每一个收到的快递除了书就是书,三个室友已经麻木了。

王郁:“我以为我高中就挺用功了,但是比起你还是差了一大截,棠棠。”

阮云芸紧跟着叹气:“我们上学的时候老师还说,高中苦一苦,大学就轻松了,谁能想到啊,上了大学还要苦。”

江薄荷一低分飘过被录取的不敢说话。

来的第一天她就悄悄跟几个室友对过高考分数了,她是最低的那个……

王郁和阮云芸是一个省出来的,那个省份高考竞争激烈,卷子也是出了名的难,江海棠更是当年高考的市状元,而她……

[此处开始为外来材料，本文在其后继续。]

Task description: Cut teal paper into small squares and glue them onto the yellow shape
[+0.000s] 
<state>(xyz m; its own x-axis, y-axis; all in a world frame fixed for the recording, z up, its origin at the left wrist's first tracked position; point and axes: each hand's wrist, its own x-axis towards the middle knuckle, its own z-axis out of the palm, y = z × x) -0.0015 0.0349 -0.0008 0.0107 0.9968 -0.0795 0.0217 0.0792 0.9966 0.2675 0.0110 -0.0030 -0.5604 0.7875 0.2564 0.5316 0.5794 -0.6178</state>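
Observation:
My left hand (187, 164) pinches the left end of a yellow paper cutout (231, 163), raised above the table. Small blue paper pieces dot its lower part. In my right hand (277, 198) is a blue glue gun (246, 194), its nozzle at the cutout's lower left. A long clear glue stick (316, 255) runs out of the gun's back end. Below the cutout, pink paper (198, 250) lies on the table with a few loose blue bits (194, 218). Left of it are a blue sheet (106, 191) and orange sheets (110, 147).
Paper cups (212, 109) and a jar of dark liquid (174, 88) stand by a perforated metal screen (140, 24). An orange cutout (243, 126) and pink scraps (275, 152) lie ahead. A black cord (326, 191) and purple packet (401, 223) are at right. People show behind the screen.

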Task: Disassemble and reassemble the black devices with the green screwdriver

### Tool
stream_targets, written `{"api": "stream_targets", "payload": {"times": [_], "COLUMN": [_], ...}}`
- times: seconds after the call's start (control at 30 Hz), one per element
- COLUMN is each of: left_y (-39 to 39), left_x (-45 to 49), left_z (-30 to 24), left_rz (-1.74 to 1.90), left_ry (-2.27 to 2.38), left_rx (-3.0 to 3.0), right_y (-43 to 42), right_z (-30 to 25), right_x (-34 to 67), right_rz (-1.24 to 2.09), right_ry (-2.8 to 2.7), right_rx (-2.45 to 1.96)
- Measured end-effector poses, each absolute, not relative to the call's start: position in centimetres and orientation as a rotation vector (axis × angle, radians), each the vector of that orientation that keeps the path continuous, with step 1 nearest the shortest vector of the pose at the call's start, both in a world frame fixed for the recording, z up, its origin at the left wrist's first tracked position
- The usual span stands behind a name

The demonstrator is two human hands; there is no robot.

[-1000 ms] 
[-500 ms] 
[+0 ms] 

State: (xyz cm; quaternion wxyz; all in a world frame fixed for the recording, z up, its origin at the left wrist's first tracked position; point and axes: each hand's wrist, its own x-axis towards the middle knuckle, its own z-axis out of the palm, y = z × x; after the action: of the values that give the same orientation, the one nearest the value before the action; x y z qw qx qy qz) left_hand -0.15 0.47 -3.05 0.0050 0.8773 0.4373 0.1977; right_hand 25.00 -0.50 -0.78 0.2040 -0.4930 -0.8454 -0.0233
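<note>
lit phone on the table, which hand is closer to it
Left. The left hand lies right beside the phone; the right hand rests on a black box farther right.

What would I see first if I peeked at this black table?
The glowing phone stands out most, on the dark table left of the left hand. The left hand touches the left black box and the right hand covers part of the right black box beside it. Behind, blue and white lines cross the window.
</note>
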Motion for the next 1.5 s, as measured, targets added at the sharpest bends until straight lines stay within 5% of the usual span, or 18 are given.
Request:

“还好我爸妈听说我在这学习都学瘦了两斤,每人给我发了二百红包,书中自有黄金屋,真·至理名言。”阮云芸感叹。

“我没涨钱,我妈开始还挺担心我在大学不学好的,听说棠棠是个卷王后,张罗给我们寄了点特产,有一箱专门给棠棠。”

王郁是单亲家庭,父母早年感情不和离异了,她一直跟妈妈。

她妈妈是高中老师,生活方面对她挺宽松,但在教育问题上要求还是不低的。

江海棠拖着她闺女学业进步,身为老母亲,如何会不高兴呢。

“我也没有很卷吧?”话题中心江海棠却没在意室友们的话,“等你们大五去医院实习就会知道,现在学的东西都是四年后少挨的骂。”

不是每个带教老师都脾气好的。

要是在地方的基层医院实习还行,有的科室清闲,带教老师也会多几分耐心。